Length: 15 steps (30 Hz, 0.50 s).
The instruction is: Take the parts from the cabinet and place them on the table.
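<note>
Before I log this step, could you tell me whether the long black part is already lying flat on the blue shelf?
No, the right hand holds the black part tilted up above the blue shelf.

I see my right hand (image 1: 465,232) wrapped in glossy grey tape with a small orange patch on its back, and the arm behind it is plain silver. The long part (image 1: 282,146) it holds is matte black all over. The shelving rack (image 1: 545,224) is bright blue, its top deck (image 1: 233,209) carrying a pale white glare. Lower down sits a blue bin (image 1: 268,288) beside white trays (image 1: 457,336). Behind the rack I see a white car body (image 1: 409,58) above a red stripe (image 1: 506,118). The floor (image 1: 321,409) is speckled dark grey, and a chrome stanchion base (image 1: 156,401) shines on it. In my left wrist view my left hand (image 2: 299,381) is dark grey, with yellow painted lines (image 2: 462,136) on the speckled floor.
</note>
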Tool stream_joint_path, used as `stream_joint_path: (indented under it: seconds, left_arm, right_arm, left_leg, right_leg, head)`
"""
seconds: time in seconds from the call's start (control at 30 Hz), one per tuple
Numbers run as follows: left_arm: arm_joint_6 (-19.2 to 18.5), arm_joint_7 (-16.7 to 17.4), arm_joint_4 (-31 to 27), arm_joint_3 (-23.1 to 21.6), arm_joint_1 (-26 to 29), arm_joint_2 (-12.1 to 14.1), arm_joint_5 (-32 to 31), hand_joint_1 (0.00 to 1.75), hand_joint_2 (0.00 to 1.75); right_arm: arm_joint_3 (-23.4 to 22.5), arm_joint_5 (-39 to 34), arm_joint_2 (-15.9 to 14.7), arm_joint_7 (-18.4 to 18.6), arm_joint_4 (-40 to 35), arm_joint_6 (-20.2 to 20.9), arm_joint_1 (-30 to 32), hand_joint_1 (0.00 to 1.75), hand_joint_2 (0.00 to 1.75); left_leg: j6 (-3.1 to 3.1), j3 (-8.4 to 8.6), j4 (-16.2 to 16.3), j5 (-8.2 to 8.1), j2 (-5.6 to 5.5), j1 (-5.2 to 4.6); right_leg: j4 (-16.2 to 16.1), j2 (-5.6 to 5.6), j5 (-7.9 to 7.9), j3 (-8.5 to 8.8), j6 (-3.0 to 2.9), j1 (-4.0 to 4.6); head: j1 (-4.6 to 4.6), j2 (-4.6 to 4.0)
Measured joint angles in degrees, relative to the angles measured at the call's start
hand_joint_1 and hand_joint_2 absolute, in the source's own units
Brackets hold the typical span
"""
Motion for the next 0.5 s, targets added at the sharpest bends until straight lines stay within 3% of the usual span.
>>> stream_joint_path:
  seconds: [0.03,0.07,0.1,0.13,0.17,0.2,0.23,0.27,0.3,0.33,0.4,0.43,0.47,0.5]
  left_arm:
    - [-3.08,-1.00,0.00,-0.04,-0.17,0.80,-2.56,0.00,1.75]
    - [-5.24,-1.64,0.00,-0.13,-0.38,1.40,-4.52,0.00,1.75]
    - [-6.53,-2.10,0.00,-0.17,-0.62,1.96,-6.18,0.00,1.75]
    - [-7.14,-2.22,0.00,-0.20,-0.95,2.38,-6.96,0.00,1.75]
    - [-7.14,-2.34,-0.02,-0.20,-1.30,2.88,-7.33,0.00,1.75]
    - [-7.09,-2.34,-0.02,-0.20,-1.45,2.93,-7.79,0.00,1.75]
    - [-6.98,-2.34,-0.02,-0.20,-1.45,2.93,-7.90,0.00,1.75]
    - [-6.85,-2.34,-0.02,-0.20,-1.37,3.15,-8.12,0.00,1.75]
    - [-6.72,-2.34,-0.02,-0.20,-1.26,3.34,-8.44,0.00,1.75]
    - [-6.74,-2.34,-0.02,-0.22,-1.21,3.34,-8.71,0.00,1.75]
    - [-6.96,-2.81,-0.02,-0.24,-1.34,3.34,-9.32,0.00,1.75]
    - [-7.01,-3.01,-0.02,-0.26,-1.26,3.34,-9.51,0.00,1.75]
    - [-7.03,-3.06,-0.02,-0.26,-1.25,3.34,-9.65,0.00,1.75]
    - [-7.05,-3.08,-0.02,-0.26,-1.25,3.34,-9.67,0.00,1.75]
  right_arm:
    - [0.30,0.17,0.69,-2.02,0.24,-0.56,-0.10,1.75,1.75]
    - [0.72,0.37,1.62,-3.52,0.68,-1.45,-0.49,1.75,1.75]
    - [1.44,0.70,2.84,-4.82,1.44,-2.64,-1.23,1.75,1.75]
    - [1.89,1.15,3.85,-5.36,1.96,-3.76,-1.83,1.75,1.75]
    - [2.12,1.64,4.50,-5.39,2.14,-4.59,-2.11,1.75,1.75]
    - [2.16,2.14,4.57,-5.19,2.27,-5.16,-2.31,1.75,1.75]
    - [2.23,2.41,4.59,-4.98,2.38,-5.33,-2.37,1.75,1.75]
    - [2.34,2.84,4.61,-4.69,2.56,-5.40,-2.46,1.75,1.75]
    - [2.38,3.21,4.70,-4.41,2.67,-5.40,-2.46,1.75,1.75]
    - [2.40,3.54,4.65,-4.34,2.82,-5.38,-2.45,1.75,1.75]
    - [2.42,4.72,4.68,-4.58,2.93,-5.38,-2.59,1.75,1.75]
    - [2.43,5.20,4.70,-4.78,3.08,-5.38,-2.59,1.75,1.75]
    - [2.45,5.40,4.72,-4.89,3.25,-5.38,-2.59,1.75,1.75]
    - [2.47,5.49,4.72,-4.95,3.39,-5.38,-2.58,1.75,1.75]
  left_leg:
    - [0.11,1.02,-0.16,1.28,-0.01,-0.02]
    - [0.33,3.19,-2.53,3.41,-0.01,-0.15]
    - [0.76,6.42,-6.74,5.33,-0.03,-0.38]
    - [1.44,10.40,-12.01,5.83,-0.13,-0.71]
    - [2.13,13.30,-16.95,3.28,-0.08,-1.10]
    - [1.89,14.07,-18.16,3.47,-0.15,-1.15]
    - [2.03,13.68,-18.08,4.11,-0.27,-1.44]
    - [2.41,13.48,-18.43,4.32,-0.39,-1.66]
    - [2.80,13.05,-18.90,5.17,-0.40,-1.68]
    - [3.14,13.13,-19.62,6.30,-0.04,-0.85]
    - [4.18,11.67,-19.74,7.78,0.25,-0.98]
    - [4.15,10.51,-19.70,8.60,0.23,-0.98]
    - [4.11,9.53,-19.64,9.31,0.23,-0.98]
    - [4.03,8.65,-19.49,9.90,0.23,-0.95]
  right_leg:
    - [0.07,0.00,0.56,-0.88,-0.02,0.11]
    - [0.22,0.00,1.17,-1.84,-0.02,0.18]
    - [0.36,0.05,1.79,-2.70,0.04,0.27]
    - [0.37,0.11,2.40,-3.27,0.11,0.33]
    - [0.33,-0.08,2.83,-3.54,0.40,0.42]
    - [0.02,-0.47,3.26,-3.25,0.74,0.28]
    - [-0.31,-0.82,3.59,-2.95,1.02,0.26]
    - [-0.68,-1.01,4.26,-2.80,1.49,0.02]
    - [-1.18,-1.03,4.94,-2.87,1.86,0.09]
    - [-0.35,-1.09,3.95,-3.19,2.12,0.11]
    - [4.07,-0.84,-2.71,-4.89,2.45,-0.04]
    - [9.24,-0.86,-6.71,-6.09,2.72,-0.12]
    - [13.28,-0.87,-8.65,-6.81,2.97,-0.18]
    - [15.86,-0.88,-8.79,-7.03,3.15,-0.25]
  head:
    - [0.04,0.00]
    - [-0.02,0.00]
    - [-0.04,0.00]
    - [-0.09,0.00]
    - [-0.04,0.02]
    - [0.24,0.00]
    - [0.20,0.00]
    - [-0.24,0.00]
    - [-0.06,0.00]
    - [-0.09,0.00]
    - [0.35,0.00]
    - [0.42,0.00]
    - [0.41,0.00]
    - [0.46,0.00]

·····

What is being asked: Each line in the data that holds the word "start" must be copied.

Solved exercise:
seconds: time in seconds from the call's start (control at 30 Hz), one per tuple
Measured joint angles in degrees, relative to the angles measured at the call's start

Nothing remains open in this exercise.